(Instructions for the task)
Using the data that follows, return exactly the lines from the one that contains "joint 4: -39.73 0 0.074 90" through the one that contains "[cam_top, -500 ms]", ends included.

(Supplied data)
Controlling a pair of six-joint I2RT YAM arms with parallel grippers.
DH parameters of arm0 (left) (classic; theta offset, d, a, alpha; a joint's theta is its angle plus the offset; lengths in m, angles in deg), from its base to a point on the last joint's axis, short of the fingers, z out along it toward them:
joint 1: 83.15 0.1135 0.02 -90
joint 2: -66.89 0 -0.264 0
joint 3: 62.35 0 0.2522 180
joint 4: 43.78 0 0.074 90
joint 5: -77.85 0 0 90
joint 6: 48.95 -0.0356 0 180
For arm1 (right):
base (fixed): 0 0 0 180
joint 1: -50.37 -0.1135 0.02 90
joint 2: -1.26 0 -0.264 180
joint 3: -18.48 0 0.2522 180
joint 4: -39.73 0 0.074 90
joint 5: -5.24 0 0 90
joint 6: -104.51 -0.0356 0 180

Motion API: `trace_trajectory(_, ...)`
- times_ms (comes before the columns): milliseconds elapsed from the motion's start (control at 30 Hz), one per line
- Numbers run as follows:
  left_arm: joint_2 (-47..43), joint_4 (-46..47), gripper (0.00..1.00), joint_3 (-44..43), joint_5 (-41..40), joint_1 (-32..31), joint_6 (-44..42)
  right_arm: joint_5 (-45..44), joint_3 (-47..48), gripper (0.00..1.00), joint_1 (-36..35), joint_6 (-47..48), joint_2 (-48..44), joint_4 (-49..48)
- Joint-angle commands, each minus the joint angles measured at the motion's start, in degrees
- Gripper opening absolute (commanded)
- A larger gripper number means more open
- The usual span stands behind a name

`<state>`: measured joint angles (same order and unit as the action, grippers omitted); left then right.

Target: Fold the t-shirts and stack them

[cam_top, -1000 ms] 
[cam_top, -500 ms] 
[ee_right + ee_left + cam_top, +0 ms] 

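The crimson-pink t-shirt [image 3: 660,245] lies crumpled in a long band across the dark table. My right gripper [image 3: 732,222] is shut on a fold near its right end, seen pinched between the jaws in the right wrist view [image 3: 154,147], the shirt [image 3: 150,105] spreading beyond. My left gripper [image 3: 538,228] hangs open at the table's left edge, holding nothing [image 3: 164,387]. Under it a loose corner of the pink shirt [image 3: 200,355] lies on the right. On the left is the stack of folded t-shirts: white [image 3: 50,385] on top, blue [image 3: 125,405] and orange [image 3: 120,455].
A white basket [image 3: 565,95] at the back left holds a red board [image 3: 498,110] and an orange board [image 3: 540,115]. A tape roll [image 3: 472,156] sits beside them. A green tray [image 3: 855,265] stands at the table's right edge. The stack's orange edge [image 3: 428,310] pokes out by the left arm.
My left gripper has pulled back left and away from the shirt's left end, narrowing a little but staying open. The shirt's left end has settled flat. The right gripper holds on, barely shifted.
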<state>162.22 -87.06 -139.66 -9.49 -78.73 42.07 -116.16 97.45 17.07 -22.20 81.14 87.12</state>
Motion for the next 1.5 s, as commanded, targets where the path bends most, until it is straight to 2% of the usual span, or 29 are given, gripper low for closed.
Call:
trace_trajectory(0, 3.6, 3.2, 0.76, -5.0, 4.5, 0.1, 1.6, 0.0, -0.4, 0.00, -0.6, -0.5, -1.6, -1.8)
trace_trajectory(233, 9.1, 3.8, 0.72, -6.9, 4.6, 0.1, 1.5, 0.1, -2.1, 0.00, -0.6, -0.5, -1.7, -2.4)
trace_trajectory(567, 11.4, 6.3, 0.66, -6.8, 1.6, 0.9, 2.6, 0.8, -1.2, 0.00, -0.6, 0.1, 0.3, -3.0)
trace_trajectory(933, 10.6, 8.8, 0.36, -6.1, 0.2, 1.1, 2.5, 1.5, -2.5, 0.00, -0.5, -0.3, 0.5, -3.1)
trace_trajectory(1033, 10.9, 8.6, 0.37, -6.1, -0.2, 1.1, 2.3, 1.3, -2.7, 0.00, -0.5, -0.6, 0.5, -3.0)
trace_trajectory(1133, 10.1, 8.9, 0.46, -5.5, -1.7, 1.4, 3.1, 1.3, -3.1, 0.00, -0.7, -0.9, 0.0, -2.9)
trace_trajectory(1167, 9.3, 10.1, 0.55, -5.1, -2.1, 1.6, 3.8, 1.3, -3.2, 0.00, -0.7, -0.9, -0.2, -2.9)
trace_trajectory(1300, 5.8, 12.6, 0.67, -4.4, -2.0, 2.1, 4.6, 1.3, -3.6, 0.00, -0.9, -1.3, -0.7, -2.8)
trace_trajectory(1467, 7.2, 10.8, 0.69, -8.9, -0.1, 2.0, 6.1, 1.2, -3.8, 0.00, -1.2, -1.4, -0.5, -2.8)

(Task result)
joint 4: -39.73 0 0.074 90
joint 5: -5.24 0 0 90
joint 6: -104.51 -0.0356 0 180

Motion API: `trace_trajectory(_, ...)`
- times_ms (comes before the columns): milliseconds elapsed from the motion's start (control at 30 Hz), one per line
- Numbers run as follows:
  left_arm: joint_2 (-47..43), joint_4 (-46..47), gripper (0.00..1.00), joint_3 (-44..43), joint_5 (-41..40), joint_1 (-32..31), joint_6 (-44..42)
  right_arm: joint_5 (-45..44), joint_3 (-47..48), gripper (0.00..1.00), joint_1 (-36..35), joint_6 (-47..48), joint_2 (-48..44), joint_4 (-49..48)
- Joint-angle commands, each minus the joint angles measured at the motion's start, in degrees
- Gripper opening absolute (commanded)
- A larger gripper number means more open
- The usual span stands behind a name

`<state>`: measured joint angles (same order and unit as the action, grippers omitted); left then right.

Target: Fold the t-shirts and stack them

[cam_top, -1000 ms] 
[cam_top, -500 ms] 

This answer requires no additional content.